:: PROBLEM STATEMENT ::
Starting with the first line of the data that follows, transcribe every line verbatim until the line containing "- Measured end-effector" has been transcribed.

START SOURCE MATERIAL

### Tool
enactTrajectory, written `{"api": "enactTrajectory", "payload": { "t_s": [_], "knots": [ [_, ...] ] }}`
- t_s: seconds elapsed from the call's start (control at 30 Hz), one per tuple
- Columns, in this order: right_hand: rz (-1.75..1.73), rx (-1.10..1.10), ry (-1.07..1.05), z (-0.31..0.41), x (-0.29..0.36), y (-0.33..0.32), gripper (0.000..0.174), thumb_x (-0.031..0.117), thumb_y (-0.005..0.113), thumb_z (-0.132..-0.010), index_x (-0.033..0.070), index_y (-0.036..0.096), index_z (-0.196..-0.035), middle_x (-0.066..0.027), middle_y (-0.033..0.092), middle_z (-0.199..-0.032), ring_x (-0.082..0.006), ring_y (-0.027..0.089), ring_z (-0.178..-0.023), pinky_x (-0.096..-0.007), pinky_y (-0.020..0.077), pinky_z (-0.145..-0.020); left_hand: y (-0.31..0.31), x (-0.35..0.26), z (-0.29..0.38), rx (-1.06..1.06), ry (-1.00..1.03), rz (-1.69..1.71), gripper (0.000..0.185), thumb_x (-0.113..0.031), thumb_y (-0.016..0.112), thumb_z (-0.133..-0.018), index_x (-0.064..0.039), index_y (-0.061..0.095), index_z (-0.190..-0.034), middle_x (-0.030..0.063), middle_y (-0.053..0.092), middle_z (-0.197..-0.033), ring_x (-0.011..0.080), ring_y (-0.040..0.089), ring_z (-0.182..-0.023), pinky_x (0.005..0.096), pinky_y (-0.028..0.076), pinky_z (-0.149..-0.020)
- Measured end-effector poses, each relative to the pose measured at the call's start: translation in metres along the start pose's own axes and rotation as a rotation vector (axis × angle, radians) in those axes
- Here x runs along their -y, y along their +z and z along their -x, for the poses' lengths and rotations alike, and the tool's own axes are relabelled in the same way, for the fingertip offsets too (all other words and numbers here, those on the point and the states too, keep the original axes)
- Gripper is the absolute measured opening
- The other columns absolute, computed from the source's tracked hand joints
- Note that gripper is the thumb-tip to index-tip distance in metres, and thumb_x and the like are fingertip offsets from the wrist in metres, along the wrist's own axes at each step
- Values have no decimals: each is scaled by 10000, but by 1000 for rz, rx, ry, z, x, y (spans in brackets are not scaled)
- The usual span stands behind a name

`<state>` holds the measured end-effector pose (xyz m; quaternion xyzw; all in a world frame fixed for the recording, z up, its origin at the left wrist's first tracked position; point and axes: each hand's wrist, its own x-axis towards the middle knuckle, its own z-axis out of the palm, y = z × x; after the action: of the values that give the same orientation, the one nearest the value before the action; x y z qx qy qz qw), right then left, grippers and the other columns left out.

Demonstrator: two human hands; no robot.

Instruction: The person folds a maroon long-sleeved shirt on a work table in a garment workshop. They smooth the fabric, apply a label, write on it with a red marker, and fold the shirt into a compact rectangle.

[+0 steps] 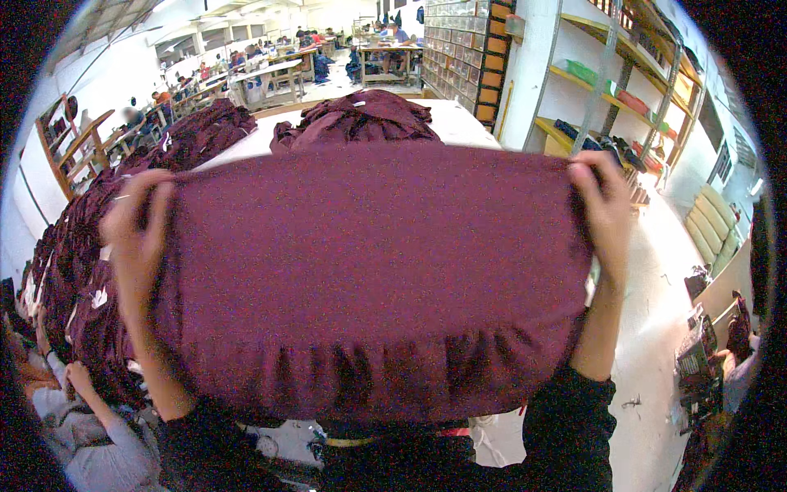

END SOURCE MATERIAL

:: SOLUTION FOR THIS EXERCISE ::
### Tool
enactTrajectory, written `{"api": "enactTrajectory", "payload": { "t_s": [_], "knots": [ [_, ...] ] }}`
- t_s: seconds elapsed from the call's start (control at 30 Hz), one per tuple
- Columns, in this order: right_hand: rz (-1.75..1.73), rx (-1.10..1.10), ry (-1.07..1.05), z (-0.31..0.41), x (-0.29..0.36), y (-0.33..0.32), gripper (0.000..0.174), thumb_x (-0.031..0.117), thumb_y (-0.005..0.113), thumb_z (-0.132..-0.010), index_x (-0.033..0.070), index_y (-0.036..0.096), index_z (-0.196..-0.035), middle_x (-0.066..0.027), middle_y (-0.033..0.092), middle_z (-0.199..-0.032), ring_x (-0.082..0.006), ring_y (-0.027..0.089), ring_z (-0.178..-0.023), pinky_x (-0.096..-0.007), pinky_y (-0.020..0.077), pinky_z (-0.145..-0.020); left_hand: y (-0.31..0.31), x (-0.35..0.26), z (-0.29..0.38), rx (-1.06..1.06), ry (-1.00..1.03), rz (-1.69..1.71), gripper (0.000..0.185), thumb_x (-0.113..0.031), thumb_y (-0.016..0.112), thumb_z (-0.133..-0.018), index_x (-0.064..0.039), index_y (-0.061..0.095), index_z (-0.190..-0.034), middle_x (-0.030..0.063), middle_y (-0.053..0.092), middle_z (-0.197..-0.033), ring_x (-0.011..0.080), ring_y (-0.040..0.089), ring_z (-0.182..-0.023), pinky_x (0.005..0.096), pinky_y (-0.028..0.076), pinky_z (-0.149..-0.020)
- Measured end-effector poses, each relative to the pose measured at the call's start: translation in metres along the start pose's own axes and rotation as a rotation vector (axis × angle, radians) in those axes

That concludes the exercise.